Some of the most prominent topics of the new math sets, non-decimal number
bases, and axiomatics come in for criticism, although no blanket condemnation is
expressed:

"it will become increasingly necessary, however,
for educators to make value judgments as to which
topigs must be stressed heavily for which children.

Significantly, I think, the pamphlet encourages local
district curriculum development, which it felt had gone into
a decline with the emergence of large-scale, national
curriculum projects.

"Some local directors of curriculum apparently
have decided that the period of curriculum-making
at the school or district level was over and that the
challenge now was to select the best program
available that had been developed by the 'experts'...the 'best' may consist of a
selection of useful topics from several programs."
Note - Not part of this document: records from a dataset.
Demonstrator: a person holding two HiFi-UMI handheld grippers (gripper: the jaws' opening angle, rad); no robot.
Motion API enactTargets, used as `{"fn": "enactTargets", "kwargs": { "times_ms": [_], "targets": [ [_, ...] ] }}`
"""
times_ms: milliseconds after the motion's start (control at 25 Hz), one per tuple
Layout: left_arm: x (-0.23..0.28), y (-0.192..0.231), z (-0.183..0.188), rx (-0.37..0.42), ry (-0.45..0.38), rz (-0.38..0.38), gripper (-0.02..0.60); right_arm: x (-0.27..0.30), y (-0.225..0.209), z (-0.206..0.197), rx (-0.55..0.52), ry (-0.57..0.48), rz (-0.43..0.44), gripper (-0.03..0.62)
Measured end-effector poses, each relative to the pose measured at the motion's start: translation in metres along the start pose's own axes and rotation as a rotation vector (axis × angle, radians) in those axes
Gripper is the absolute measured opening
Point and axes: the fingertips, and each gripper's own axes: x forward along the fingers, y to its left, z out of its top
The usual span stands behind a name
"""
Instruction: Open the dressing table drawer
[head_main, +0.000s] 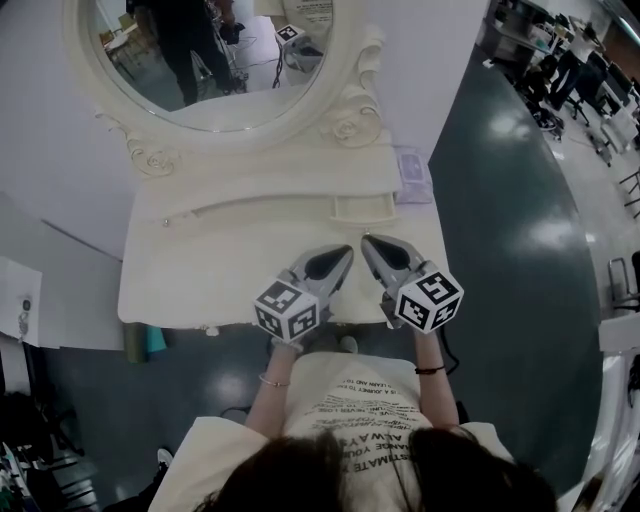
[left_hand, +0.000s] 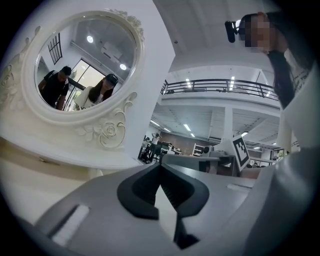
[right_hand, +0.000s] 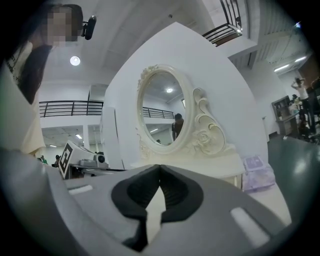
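One dressing table (head_main: 200, 270) with one oval mirror (head_main: 215, 60); its drawer (head_main: 362, 207) sits just below the mirror. Two grippers, left (head_main: 346, 252) and right (head_main: 367, 242), hover below the drawer (both pressed together, pinching nothing).

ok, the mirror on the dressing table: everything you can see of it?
The mirror is oval, in a thick cream frame that looks like painted wood or resin, with carved rose scrolls at both lower sides. It stands upright at the back of the dressing table, on its raised drawer tier, against a white wall. The glass reflects a standing person in dark clothes. Nothing else touches it.
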Motion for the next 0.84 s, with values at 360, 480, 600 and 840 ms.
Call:
{"fn": "enactTargets", "kwargs": {
  "times_ms": [360, 480, 600, 840],
  "targets": [
    [-0.002, -0.001, 0.004, 0.026, -0.009, 0.009, -0.002, 0.001, 0.000, 0.002, -0.009, -0.013, 0.010, 0.003],
    [-0.003, -0.001, 0.007, 0.035, -0.012, 0.011, -0.002, 0.001, 0.001, 0.006, -0.022, -0.020, 0.013, 0.003],
    [-0.002, -0.001, 0.010, 0.044, -0.015, 0.008, -0.002, 0.003, 0.001, 0.011, -0.039, -0.032, 0.017, 0.002],
    [-0.002, 0.000, 0.013, 0.054, -0.016, 0.001, -0.002, 0.007, 0.003, 0.016, -0.062, -0.045, 0.021, 0.002]
  ]
}}
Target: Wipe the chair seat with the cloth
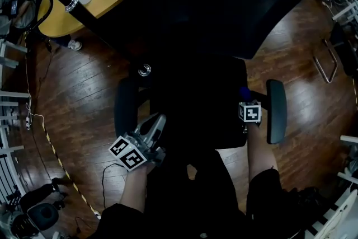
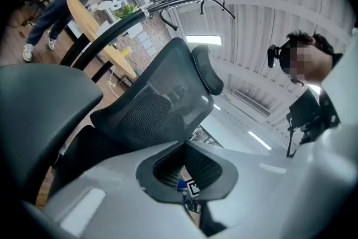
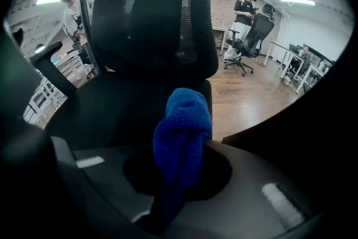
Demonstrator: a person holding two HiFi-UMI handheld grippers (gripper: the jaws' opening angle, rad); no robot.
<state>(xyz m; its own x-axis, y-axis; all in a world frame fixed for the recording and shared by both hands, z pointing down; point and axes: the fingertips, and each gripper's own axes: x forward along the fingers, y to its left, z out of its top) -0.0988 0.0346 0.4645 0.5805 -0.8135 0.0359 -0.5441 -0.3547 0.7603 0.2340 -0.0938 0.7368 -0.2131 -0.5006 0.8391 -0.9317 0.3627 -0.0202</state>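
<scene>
Clamped in the right gripper's (image 1: 246, 101) jaws at the chair seat's (image 1: 196, 115) right edge, the blue cloth (image 3: 182, 137) is best pressed flat and drawn across in overlapping strokes. The left gripper's (image 1: 158, 120) jaws are closed, empty.

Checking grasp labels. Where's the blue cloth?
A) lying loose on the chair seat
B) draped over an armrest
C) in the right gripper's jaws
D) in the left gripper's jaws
C: the right gripper view shows the blue cloth pinched in the jaws of the right gripper, sticking up in front of the chair backrest.
</scene>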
This second booklet spotlights the provocative curriculum suggestions of the
Cambridge Conference on School Mathematics (CCSM) at the very front. (CCSM will
be the second major trend discussed here.) However, the authors
of this pamphlet appear to find many problems that are not
helped by CCSM and the controversy it sparked.

By 1973, this cooler attitude seems to have 'congealed'. The report of an NSF
sponsored conference that summer, made the following statements [17] :

"There is a substantial lack of trust and communication between the mathematics
education community in the universities and that in the
schools. Efforts need to be instigated to reestablish cooperation."

"At the present time, there seems to be no clear
consensus with regard to the mathematics which
should be taught in K-12 and there is an urgent
need for a program which will examine societal
needs and delineate the goals of mathematics
education with sufficient authority to provide a
broadly acceptable base for curriculum development."

The second important trend of research activity is what
term a continuation and intensification of the spirit of
'new math.' The Cambridge Conference on School Mathematics (CCSM) held its first
meeting in June, 1963. It was a brainstorming session, not a textbook writing
one, but its recommendations fit into the category of wanting "more
and better mathematics" in schools. Further, many of the
old 'new math' approaches and topics, if not their current
implementation, were re-affirmed in its recommendations.
CCSM produced Goals for School Mathematics in 1964 [2]
and went on to write two more documents, Goals for
Mathematical Education of Elementary Teachers, 1966 [3]
and Goals for the Correlation of Elementary Science and
Mathematics, 1969 [4], as well as experimental units
embodying their goals.

CCSM's goals, although accompanied by warnings that
they were tentative and not to be used as a blueprint, were
an audacious challenge by intellectuals to the schools and
curriculum developers.

 "...thirteen years of mathematics in grades K to
12 should [give] a level of training comparable to
three years of top-level college training today; ...
two years of calculus, and one semester each of
modern algebra and probability theory," [2]
"We propose to gain three years through a new
organization of the subject matter and the virtual
total abandonment of drill for drill's sake ,... "
[2]

Some of the other features mentioned in CCSM's 1963
report were:

(1) "...the parallel development of geometry and
arithmetic (or algebra in later years) from kindergarten on."
(2) "...structure of the real number system and the
basic ideas of geometry both synthetic and analytic...considerable
attention...to inequalities in
the earliest grades."
(3) "'spiral' curriculum which repeatedly returns to
each topic, always expanding it and showing more
connections with other topics."
(4) "(K-6) should be understandable by virtually all
students; it should lead to a level of competence
well above that of the general population today."